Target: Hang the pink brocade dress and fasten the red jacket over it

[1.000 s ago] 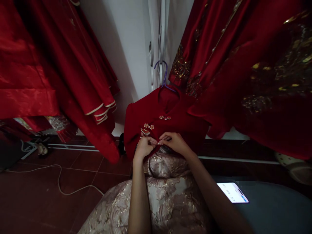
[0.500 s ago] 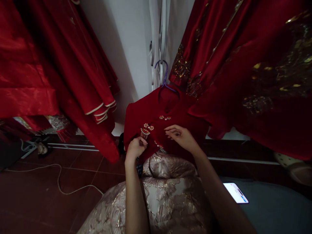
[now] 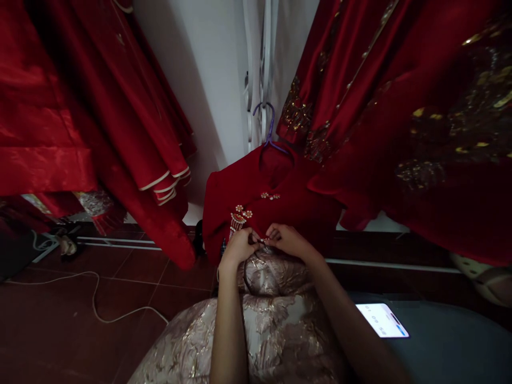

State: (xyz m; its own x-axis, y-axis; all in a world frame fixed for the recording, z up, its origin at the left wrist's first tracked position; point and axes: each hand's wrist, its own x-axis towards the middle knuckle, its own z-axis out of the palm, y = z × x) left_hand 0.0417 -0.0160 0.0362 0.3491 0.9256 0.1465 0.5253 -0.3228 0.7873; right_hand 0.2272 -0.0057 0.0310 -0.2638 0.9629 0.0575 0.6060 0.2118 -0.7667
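Note:
A small red jacket [image 3: 276,197] hangs on a purple hanger [image 3: 269,125] in front of me, with pearl knot buttons [image 3: 270,196] and a tasselled brooch [image 3: 239,217] on its front. My left hand [image 3: 238,248] and my right hand [image 3: 288,241] meet at its lower front edge. Both pinch a small beaded fastening [image 3: 263,241] between their fingertips. Below them lies a pale gold brocade skirt [image 3: 264,325].
Red satin garments [image 3: 100,117] hang at the left, and gold-embroidered red garments [image 3: 408,117] at the right. A lit phone [image 3: 382,320] lies on a grey surface [image 3: 452,341] at the right. A white cable [image 3: 94,301] runs over the dark tiled floor.
Half a second ago my hands were apart, the left at the brooch and the right open over the jacket front. Now both have come back together, pinching at the lower front edge.

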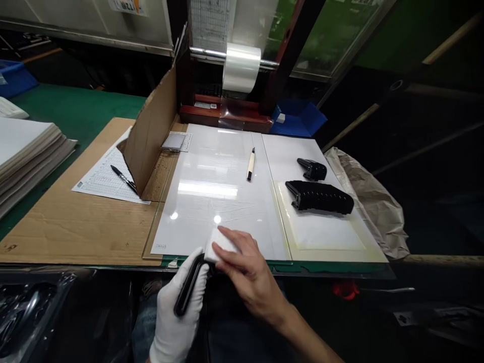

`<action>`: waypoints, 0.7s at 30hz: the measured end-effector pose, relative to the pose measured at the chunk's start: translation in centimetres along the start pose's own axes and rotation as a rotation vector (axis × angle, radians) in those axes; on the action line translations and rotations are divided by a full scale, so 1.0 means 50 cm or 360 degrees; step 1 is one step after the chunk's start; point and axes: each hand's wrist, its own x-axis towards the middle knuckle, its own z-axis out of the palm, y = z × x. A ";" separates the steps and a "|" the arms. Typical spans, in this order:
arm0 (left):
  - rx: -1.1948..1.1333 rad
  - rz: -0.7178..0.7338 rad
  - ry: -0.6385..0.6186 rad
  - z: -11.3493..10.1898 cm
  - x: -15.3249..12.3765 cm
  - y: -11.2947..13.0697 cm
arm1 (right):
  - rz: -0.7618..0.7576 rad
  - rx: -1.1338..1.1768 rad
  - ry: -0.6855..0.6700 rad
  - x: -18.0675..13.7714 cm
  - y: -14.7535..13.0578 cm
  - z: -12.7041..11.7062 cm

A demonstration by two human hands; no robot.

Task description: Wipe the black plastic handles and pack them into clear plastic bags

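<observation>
My left hand (pixel 177 307), in a white glove, is wrapped round a glossy black curved part (pixel 188 288) just off the table's front edge. My bare right hand (pixel 244 264) pinches a folded white cloth (pixel 220 243) against the upper end of that part. The far end of the black part is hidden behind the cloth and my fingers. To the right, a row of similar black parts (pixel 321 197) lies stacked side by side, with a smaller group (pixel 313 169) behind it. A utility knife (pixel 250 165) lies on the glass-covered white sheet (pixel 212 171).
A cardboard divider (pixel 155 126) stands upright at left, beside a printed form (pixel 108 171) with a black pen (pixel 123 177). A thick paper stack (pixel 30 151) sits far left. At the back are a clear film roll (pixel 242 68) and a blue bin (pixel 298 118).
</observation>
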 end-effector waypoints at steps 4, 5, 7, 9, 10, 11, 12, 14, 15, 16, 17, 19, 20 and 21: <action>0.0050 0.0133 0.0139 -0.027 0.000 0.007 | -0.0007 0.0027 -0.0065 0.060 -0.004 0.023; 0.0040 0.0071 0.0159 -0.030 0.000 0.019 | 0.0056 0.0070 -0.0058 0.095 -0.003 0.029; 0.0010 -0.0061 0.0218 -0.032 0.001 0.053 | 0.0205 0.0174 -0.0012 0.176 0.003 0.033; -0.0057 -0.0089 0.0312 -0.029 -0.001 0.089 | 0.0284 0.0230 0.0028 0.247 0.009 0.027; -0.0087 -0.0092 0.0352 -0.028 -0.002 0.105 | 0.0305 0.0243 0.0058 0.269 0.010 0.021; -0.0108 -0.0099 0.0374 -0.027 -0.004 0.116 | 0.0324 0.0257 0.0101 0.277 0.009 0.014; -0.0119 -0.0111 0.0379 -0.026 -0.005 0.124 | 0.0342 0.0273 0.0159 0.268 0.007 0.006; -0.0068 -0.0182 0.0386 -0.029 -0.004 0.127 | 0.0319 0.0291 0.0323 0.203 0.004 -0.010; -0.0030 -0.0227 0.0375 -0.031 -0.001 0.124 | 0.0266 0.0271 0.0423 0.148 0.006 -0.018; 0.0001 -0.0276 0.0336 -0.033 0.005 0.119 | 0.0190 0.0228 0.0529 0.083 0.012 -0.024; 0.0014 -0.0339 0.0274 -0.034 0.013 0.115 | 0.0095 0.0163 0.0652 0.012 0.023 -0.030; -0.0087 -0.0543 0.0118 -0.025 0.035 0.112 | -0.0013 0.0049 0.0681 -0.134 0.063 -0.039; -0.0224 -0.0660 0.0023 -0.013 0.048 0.116 | 0.0077 0.0045 0.0730 -0.199 0.093 -0.042; -0.0382 -0.0761 -0.0066 0.005 0.061 0.123 | 0.0358 0.0080 0.0959 -0.255 0.129 -0.045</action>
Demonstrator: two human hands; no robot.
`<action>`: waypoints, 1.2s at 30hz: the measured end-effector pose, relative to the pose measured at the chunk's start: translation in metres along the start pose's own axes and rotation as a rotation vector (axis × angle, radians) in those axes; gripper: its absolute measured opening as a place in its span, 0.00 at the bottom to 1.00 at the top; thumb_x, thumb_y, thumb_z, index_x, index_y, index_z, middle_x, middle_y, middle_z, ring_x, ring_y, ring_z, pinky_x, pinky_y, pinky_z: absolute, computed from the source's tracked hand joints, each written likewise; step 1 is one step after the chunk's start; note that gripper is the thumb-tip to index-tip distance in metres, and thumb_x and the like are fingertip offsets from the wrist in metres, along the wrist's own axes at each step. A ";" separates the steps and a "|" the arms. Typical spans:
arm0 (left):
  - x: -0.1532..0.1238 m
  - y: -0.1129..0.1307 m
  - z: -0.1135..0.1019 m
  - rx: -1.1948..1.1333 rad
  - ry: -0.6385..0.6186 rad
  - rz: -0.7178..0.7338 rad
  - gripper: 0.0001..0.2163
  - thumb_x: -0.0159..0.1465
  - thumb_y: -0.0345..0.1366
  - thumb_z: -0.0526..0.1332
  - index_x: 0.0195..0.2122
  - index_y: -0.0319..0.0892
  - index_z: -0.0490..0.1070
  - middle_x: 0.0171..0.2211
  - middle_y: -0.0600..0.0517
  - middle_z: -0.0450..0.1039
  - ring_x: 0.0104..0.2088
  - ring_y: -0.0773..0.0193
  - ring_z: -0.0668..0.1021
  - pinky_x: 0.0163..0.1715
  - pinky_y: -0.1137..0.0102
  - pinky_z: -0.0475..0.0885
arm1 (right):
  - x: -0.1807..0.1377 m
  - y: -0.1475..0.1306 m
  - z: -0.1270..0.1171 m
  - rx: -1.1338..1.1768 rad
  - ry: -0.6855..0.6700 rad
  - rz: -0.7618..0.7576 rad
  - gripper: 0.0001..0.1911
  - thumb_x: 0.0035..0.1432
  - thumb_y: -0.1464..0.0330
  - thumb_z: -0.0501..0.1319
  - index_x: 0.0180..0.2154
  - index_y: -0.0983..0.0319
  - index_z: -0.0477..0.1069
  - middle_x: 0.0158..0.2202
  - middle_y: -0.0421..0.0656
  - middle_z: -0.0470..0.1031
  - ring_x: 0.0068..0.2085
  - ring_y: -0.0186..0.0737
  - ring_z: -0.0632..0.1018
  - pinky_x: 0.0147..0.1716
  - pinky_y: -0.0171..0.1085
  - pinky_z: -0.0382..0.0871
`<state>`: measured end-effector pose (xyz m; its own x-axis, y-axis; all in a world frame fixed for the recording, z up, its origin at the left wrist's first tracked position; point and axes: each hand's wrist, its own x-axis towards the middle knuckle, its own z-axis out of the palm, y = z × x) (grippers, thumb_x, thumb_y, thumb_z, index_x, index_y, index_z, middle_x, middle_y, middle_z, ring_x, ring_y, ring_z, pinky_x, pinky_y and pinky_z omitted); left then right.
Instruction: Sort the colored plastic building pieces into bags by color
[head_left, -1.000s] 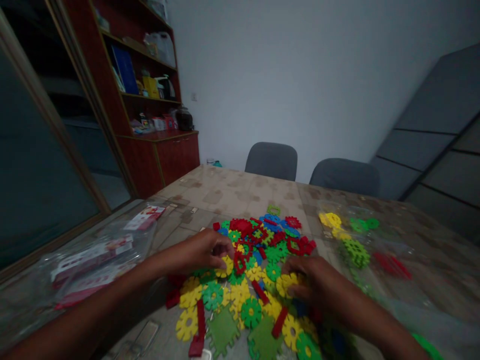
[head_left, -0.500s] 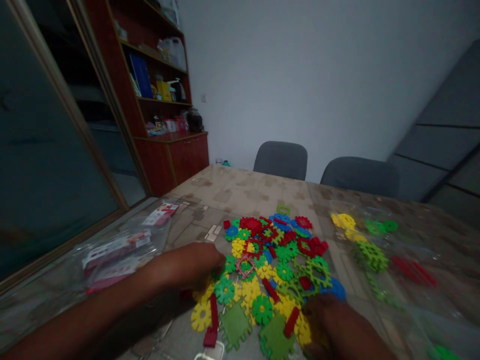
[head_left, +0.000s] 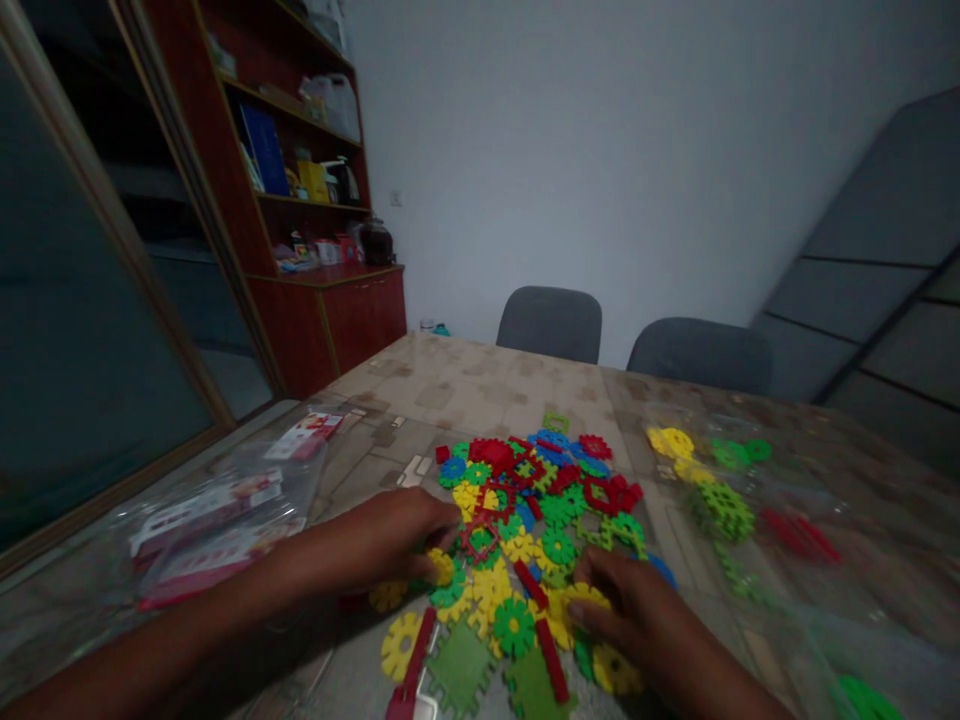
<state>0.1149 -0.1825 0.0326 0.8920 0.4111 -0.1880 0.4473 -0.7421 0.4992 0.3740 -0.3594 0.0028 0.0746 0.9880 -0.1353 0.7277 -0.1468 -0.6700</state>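
We pinch a small yellow notched disc between the thumb and fingers of our left hand, by the left side of the bright heap of plastic pieces on the table. Our right hand is curled narrow on a second yellow disc, at the heap's right side. The step looks like picking out yellow pieces, one in each hand. The next move seems to call for a snug grip, without bumping the green square plate or red stick nearby.
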 end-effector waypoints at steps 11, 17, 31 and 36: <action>0.051 0.043 0.045 -0.776 0.086 -0.004 0.11 0.51 0.35 0.67 0.30 0.43 0.64 0.20 0.61 0.66 0.21 0.68 0.69 0.21 0.76 0.59 | 0.007 -0.009 0.010 0.619 0.065 -0.034 0.21 0.55 0.49 0.64 0.32 0.58 0.62 0.26 0.34 0.59 0.26 0.33 0.61 0.25 0.33 0.55; 0.053 0.037 0.067 -1.128 -0.040 0.040 0.16 0.51 0.36 0.70 0.36 0.42 0.65 0.24 0.57 0.76 0.23 0.67 0.76 0.26 0.74 0.68 | 0.013 0.001 0.026 0.605 0.195 -0.086 0.16 0.56 0.55 0.65 0.33 0.58 0.64 0.25 0.33 0.61 0.27 0.33 0.62 0.26 0.33 0.56; 0.044 0.044 0.052 -0.843 0.152 0.161 0.08 0.61 0.36 0.63 0.41 0.41 0.72 0.34 0.53 0.75 0.31 0.65 0.73 0.30 0.72 0.65 | -0.002 -0.012 -0.043 0.255 0.341 -0.069 0.14 0.58 0.58 0.59 0.41 0.60 0.72 0.28 0.38 0.71 0.26 0.37 0.70 0.25 0.34 0.61; 0.046 0.038 0.048 -0.752 0.171 0.138 0.07 0.62 0.38 0.61 0.39 0.41 0.74 0.28 0.55 0.70 0.27 0.66 0.69 0.28 0.73 0.60 | 0.021 0.038 -0.136 -0.050 0.626 0.202 0.15 0.59 0.61 0.60 0.45 0.62 0.72 0.26 0.38 0.73 0.25 0.38 0.74 0.25 0.35 0.66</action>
<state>0.1760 -0.2180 0.0023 0.8866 0.4622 0.0196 0.1142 -0.2597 0.9589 0.4955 -0.3381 0.0738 0.5844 0.7851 0.2050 0.6873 -0.3446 -0.6394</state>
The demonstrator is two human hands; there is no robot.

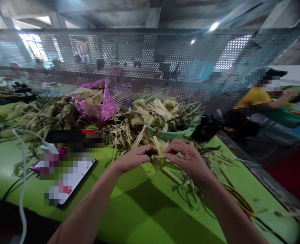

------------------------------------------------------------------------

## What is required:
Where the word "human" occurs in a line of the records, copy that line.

## Task solution:
A demonstration by two human hands; no robot.
Demonstrator: two human hands; no robot.
The demonstrator is two human hands; there is no robot.

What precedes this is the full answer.